◆ TASK STATEMENT ◆
Check every line of the records below for the string "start" and copy the ones that have it.

◆ Records drawn from a dataset ◆
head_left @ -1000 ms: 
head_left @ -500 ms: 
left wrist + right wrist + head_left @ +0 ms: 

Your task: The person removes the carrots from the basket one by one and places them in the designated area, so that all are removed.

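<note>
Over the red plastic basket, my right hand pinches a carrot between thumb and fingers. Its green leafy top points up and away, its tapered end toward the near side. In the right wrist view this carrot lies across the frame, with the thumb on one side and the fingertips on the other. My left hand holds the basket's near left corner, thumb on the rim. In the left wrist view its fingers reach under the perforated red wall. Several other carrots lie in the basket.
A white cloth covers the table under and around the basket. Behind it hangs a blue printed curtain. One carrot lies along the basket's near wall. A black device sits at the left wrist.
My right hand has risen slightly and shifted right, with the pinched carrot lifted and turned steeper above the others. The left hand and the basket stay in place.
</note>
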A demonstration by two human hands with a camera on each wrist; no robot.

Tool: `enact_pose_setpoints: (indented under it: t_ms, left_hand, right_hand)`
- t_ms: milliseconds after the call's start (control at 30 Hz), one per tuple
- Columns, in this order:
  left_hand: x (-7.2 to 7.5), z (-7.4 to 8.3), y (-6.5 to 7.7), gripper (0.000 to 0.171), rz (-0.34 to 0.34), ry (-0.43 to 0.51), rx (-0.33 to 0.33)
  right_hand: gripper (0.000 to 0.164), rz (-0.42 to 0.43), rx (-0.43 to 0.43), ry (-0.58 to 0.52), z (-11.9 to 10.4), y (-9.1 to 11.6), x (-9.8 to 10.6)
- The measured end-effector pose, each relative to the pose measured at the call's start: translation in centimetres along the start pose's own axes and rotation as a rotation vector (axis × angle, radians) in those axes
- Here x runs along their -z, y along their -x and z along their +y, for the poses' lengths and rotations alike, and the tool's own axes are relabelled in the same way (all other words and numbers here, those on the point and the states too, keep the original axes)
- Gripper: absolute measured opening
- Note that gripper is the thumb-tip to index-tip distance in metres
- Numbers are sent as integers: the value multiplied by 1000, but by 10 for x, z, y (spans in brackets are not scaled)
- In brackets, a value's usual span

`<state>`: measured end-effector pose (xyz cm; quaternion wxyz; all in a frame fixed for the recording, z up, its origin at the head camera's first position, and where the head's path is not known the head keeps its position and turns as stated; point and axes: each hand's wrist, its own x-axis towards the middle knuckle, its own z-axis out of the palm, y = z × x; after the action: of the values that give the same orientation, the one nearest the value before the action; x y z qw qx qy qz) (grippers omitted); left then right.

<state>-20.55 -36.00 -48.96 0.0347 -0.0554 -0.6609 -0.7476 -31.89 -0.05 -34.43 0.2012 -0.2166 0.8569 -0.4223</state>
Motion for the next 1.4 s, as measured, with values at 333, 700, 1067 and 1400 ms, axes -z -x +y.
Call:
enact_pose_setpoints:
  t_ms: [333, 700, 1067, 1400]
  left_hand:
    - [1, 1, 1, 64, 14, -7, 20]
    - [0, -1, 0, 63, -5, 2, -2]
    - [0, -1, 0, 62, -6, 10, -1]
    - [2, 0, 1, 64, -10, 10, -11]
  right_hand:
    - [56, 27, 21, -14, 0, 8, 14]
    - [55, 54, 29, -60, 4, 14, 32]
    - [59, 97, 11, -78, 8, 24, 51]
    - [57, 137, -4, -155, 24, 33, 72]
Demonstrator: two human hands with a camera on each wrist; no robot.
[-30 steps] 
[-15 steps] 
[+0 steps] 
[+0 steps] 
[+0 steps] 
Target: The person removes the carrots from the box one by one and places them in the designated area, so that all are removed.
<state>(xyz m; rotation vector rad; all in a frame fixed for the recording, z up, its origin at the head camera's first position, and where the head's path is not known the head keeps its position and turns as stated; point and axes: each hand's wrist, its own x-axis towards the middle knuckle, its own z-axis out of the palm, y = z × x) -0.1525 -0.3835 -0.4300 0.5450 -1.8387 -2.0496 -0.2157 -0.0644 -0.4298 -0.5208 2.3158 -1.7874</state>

◆ COMPLETED EXERCISE ◆
- t_ms: milliseconds after the call's start (control at 30 Hz), one per tuple
- The measured end-effector pose, each relative to the pose measured at the call's start: translation in centimetres along the start pose's own axes and rotation as a rotation vector (axis × angle, radians) in those axes

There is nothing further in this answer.